Is our remote office data as well protected as our main data center data?
Too often, the answer to these questions is “No.” Even enterprises with an effective DR strategy in their data center may have unknown gaps in their protection and a significant volume of data at risk in their remote offices.
CIOs should also ask:
Do I know the actual risk posed to my data?
Is our DR testing likely to reveal actual problems before an issue or disaster arises?
Again, too often, the answer is “No.” Although many companies have made improvements in recent years by including DR requirements for remote sites and moving more data to faster, more powerful disk-based backup technologies, a significant volume of data in most enterprises is still at serious risk.
Today, many organizations have already made improvements in their backup strategies that facilitate improved recovery assurance. They are migrating away from tape as the sole backup medium, and have begun using WAN and disk-based systems instead. They are taking advantage of disk-based systems replicating and deduplicating backup sets, and retaining many generations of data on reliable media that can restore data many times faster than tape. They are adopting new technologies that move beyond the limitations of tape and even virtual tape. When coupled with an enterprise-class data protection platform, these technologies enable enterprises to backup, deduplicate, and replicate data throughout the enterprise in a fast, cost-efficient way. They also make it simpler and more cost effective to perform more frequent, and more thorough DR testing.
This article will illustrate the ways that today’s data protection architectures can enable more reliable and rapid recoveries, while offering significant cost savings over traditional approaches.
Specifically, I’ll outline the seven things I think are the most critical considerations involved in establishing enterprise-class disaster recovery assurance.

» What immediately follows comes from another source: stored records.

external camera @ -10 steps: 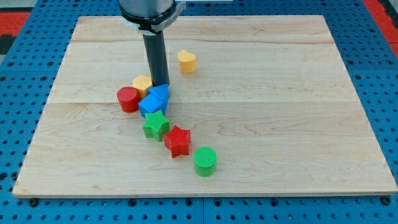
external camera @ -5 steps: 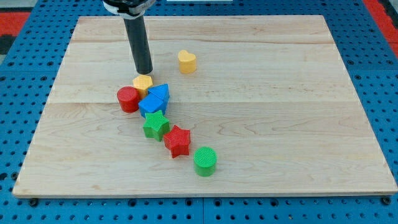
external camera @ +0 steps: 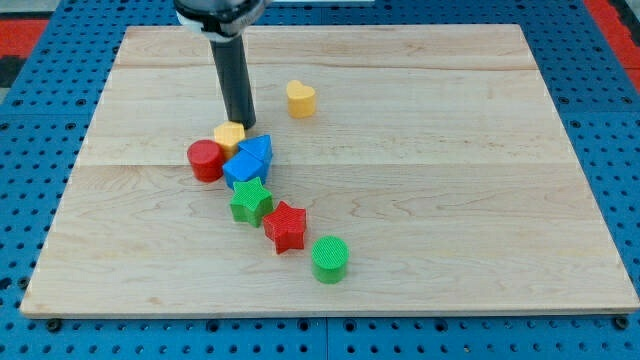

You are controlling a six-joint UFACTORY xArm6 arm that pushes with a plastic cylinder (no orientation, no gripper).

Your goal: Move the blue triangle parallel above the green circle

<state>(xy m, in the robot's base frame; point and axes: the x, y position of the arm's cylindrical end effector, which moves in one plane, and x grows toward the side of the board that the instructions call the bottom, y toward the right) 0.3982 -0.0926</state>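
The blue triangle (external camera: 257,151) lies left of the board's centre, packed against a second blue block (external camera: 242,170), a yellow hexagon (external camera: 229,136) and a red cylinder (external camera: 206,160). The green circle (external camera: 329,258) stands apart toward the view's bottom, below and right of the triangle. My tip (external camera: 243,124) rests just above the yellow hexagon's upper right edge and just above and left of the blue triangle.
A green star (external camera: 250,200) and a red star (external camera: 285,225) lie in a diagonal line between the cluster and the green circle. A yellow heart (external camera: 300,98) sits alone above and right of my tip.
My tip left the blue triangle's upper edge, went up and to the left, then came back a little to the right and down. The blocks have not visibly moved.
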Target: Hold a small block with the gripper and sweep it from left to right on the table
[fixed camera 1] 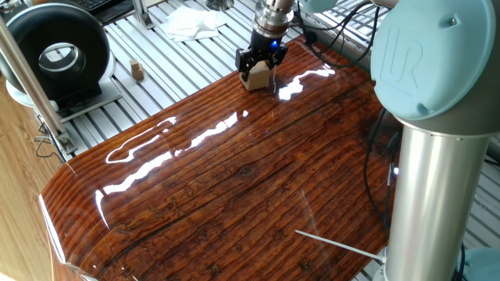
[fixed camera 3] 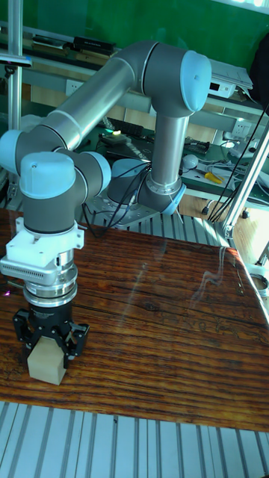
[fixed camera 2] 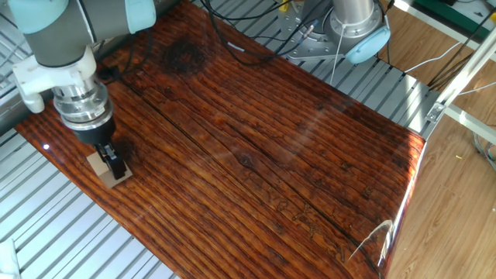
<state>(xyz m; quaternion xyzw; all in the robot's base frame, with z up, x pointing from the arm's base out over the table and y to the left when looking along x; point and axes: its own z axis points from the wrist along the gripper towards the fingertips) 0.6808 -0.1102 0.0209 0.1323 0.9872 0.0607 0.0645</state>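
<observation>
**Block clamped at the board's edge**

The gripper [fixed camera 3: 49, 345] has its two black fingers [fixed camera 2: 115, 164] closed on the small block [fixed camera 3: 46, 364], one on each side. Under the fingers, the block rests on the table [fixed camera 2: 256, 147], close to its long edge. Above them rises the silver wrist [fixed camera 2: 80, 107]. Beyond that edge lies the slatted aluminium surface [fixed camera 1: 176, 62], where a tiny brown piece [fixed camera 1: 137, 71] stands well apart.
</observation>
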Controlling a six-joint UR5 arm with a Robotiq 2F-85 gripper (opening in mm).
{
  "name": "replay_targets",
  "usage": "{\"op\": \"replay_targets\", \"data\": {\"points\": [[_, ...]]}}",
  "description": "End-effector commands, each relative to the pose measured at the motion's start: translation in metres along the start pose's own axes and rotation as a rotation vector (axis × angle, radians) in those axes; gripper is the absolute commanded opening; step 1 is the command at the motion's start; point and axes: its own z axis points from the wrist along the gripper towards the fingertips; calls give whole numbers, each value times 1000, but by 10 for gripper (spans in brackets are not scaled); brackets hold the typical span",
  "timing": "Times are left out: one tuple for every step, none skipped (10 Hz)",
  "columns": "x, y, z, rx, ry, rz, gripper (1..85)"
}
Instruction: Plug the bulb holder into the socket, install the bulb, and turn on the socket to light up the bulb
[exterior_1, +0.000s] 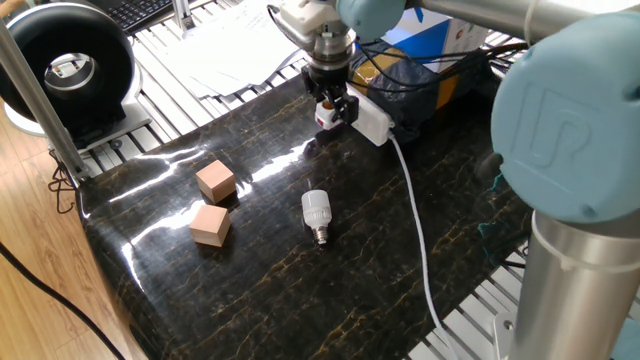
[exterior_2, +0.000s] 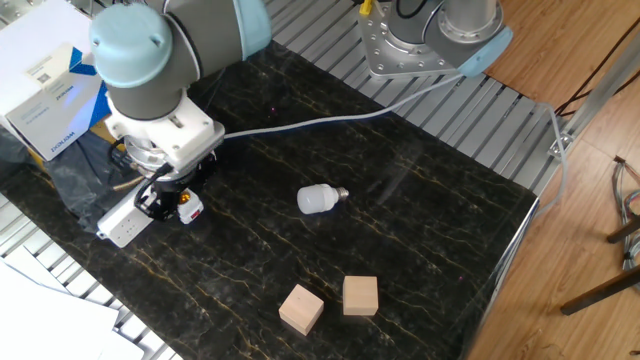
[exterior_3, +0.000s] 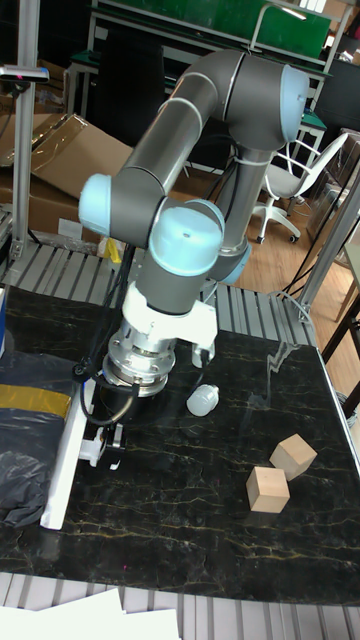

1. Plan for enterprise-class performance and capacity requirements
The explosion of information, coupled with the need for longer data retention periods, has made data deduplication a critical requirement for enterprise-class data protection strategies today. Some data deduplication solutions can handle massive backup volumes and store tens of petabytes of data or more in a single system without threatening backup windows. Such solutions enable the enterprise to streamline and consolidate its data protection strategy onto fully automated, massively scalable systems.
A truly enterprise-class solution must also be enterprise-wide, including all data centers and remote offices, where an increasing amount of data is being stored, including on PCs and personal portable devices. Gartner estimates that as much as 60 percent of all enterprise data now resides at remote offices, and reports that 69 percent of the respondents in a recent survey are unsatisfied with their current remote office backup strategy.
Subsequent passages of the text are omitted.